His visual strategy is successful as it emphasises the importance of collaboration and the strength of the creative act in sharing, understanding and healing the issues of everyday life. The project invites us to challenge our preconceptions, and so does the book. The cover features fish scales. You can push them and that creates volumes. The spine is made like a keel, and as you scroll through the book, it rotates. “It's as if, in some way, the book stops being a book and becomes a boat, a speedboat.” To open it you need to remove the green fishing line that entangles it. These details serve the book concept and invite the reader into a participative act in which every encounter challenges your personal sensibility and interest in finding a meaning. 

For this project it is particularly important to challenge the audience. “I speak to people who live outside of Colombia because the biggest consumers of drugs in the world are foreigners. In your country, in France, in the United States. They come from there. There’s also a sense of guilt. It’s a story that involves everyone. At the same time I’m also thinking about what happens with those who live there, those who have to suffer the violence that the drug trade brings, the economic and social inequalities that it involves, the penetration it has in culture.” 

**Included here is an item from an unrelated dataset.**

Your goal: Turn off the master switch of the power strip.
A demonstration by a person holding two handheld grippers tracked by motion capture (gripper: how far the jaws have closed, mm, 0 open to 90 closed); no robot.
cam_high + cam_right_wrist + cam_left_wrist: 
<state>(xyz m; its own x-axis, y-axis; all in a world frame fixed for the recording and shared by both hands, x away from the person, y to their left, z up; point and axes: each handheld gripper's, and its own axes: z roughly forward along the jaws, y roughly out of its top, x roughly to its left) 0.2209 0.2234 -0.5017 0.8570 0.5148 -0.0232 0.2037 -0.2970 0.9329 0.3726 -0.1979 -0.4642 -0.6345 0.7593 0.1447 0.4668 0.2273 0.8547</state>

The performative act, the intention to make you wonder what's real and how the photos were made, the participatory design of the book are ways to bring those two audiences together. “I’m the editor, designer, and creative director of Raya. I curated every aspect of this book, and I have an ally in Manizales called Matiz Taller Editorial. It’s a publishing workshop where I print most of the books. Janeth, who is the director, receives my ideas and executes them. We’ve been able to develop an entire system of object-books, a distinguished trait of the publishing house, that work as a container of memory. I’ve always been interested in books as living organisms; they have skin, they have movement, they need to be touched.” 

Another interesting aspect is how this collective story intertwines with the personal experience of the author: “My surname is Escobar. Every time I travel to some country or to some exhibitions, the whole world jokes about it. They ask me if I brought any gifts, they tell me I looked like Pablo when he was young. I laugh about it, yet there are moments when it affects you, because we are much more than this. So I aim for the book and the project, so colorful and shining, to be the hook to talk about the theme in a more profound way. Of course, first and foremost is the drug, the violence, Colombia; but secondly, precisely, it is the people, their customs, their way of relating, their way of celebrating.” A need – that of challenging prejudice and emphasizing the richness of a culture beyond simplistic narratives – which shows how photography can be a very proper medium to shift perspectives, and answer personal issues these days.

--------------

El Pez Muere Por La Boca by Santiago Escobar-Jaramillo is published by Raya Editorial y Matiz Editorial

18,9 x 25 cm

Die-cut as flakes cover
Semi-soft cover with flaps + string with fishing spinner
48 x 68 cm Poster + Stickers + Augmented Reality Instruction Booklet
256 pages
Text in Spanish and English

Essay by Simón Posada Tamayo
Translation by James Rodríguez
Printing and binding by Matiz Taller Editorial
Edition of 1000
ISBN: 978-628-01-3902-9

--------------

All images © Santiago Escobar-Jaramillo

--------------

Santiago Escobar-Jaramillo is an architect with an MA in Photography and Urban Cultures at Goldsmiths College, University of London. He's an editor at Raya Editorial and AÑZ, Fotografía Expandida de Latinoamérica, founder of 20Fotógrafos, Colectivo+1 & RadioFoto, and the visual curator of the Commission for the Clarification of Truth, Coexistence and Non-Repetition of Colombia.